▶ _WHAT IS EXPECTED_: Please return exactly the lines from the beginning of the listing up to and including the line with "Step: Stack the", with no pictures.

★ ★ ★ ★ ★ ★ ★

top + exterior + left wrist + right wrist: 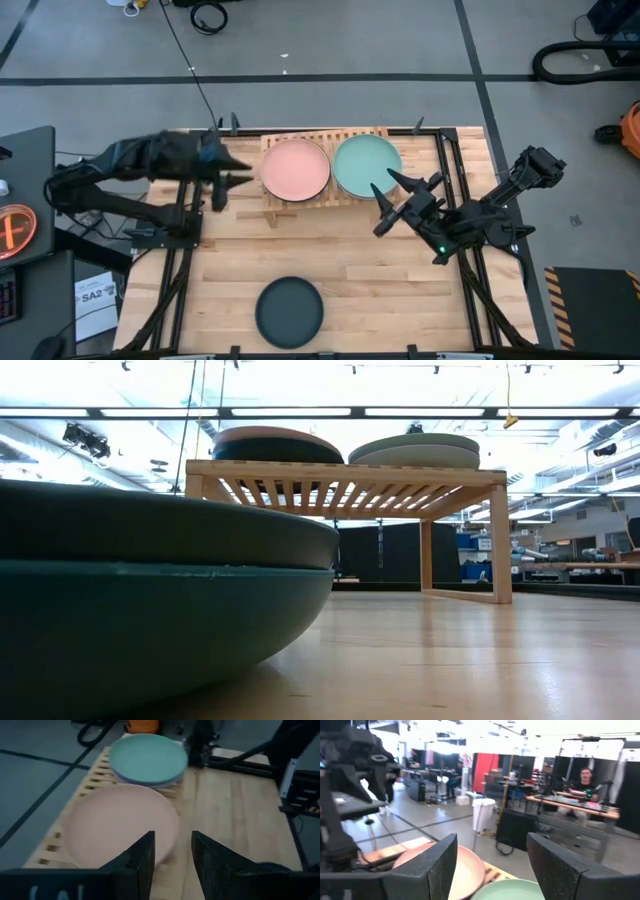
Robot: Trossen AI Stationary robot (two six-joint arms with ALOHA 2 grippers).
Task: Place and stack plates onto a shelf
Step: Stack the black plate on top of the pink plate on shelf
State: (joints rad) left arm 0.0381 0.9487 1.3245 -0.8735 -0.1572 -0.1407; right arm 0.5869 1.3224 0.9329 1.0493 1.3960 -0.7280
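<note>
plates sit in three stacks, two on the shelf [300, 200] and one on the table [400, 290], and neither gripper has hold of any. left gripper [240, 172] hangs just beside the salmon pink plate [295, 168], its fingers [141, 862] parted by a narrow gap with nothing between them. right gripper [395, 198] hangs by the front edge of the mint green plate [366, 166], jaws spread wide and empty.

on the shelf, the salmon pink plate tops a dark plate [275, 451], and the mint green plate lies on a pale purplish one [150, 783]; the two piles lie side by side, nearly touching. at the table's near edge the charcoal plate [290, 311] lies on a dark teal plate [150, 620]. that makes six plates counted, one shelf, two grippers.
</note>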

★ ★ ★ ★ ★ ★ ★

▶ _SOLUTION TO THIS TASK_:
top + exterior + left wrist + right wrist: 
Robot: Trossen AI Stationary robot (two six-joint arms with ALOHA 2 grippers).
Task: Place and stack plates onto a shelf
Step: Stack the black plate on top of the pink plate on shelf

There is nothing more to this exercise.